The 3rd Emperor of the Roman Empire was a troubled youth named Gaius Julius Augustus Germanicus. We know him better as Caligula or “Little Boots”, a mad and depraved tyrant who ruled for four short years. Believing that he was a living God, he indulged in perverse and bizarre behavior that shocked the Roman populace. If we are to believe all that we read about him, he slept with his sisters and anyone really who taught his fancy, he devised awful new methods of torture, killed prominent Romans for no good reasons and according to legend fed his favourite horse, Incitatus, at his dinner table. The tale of Caligula’s mad affection for his horse went too far when he allegedly even attempted to elevate his horse to the consulship?

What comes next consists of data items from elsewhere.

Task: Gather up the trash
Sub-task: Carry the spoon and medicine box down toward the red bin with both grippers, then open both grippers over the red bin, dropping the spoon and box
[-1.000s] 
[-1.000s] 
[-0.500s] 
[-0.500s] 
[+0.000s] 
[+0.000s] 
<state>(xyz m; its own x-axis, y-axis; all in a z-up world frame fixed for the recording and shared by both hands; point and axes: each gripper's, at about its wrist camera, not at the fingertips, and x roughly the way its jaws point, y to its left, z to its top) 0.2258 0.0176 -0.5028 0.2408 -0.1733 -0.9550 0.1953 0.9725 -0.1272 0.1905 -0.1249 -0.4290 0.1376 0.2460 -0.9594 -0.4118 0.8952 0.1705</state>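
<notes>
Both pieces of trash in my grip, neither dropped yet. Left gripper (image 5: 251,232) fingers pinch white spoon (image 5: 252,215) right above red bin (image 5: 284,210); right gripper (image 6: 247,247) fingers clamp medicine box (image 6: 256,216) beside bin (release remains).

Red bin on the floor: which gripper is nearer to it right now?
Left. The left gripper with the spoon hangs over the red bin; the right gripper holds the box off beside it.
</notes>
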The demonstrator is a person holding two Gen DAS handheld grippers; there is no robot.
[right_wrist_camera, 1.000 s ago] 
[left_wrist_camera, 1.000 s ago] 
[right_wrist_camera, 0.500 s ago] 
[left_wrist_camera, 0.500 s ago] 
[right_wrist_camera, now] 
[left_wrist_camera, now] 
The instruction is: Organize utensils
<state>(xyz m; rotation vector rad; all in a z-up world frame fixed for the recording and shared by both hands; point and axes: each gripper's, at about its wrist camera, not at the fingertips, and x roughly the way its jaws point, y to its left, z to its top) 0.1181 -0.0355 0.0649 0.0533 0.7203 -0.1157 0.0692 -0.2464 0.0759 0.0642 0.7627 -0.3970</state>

The seemingly strange rule of Caligula came to an end at the hands of members of the Praetorian Guard. Early in 41 AD, on January 24th, after being repeatedly humiliated (Caligula apparently took to mocking members of his imperial guard), two members (maybe more) of the Praetorian Guards slipped into a remote part of the palace and stabbed him to death. They went on to murder his wife and baby daughter, smashing her head against a wall. The Senate finally hoped that by desecrating his memory and statues that he might in time be forgotten from the annals of Roman history.
January 28th 1986
The Space Shuttle Tragedy
This year marks the 30th anniversary of one of modern history’s most dramatic disasters. The Space Shuttle Challenger and her seven-member crew set out on a space voyage that seemed routine for NASA on January 28th 1986, when a ruptured O-ring in the right solid rocket boaster caused a massive explosion, just 73 seconds after the Challenger was launched. In the midst of the break up of the Space Shuttle and its two rockets, the crew cabin detached and plummeted into the ocean at unbelievable speeds. All seven-members of the Challenger sadly lost their lives.
In the immediate aftermath, NASA went into lock down and were severely criticized for its lack of transparency with the press and wider public. The disaster led to a two and a half-year suspension of the Space Shuttle program. A subsequent commission investigation found that NASA had seriously disregarded a multitude of warnings around safety.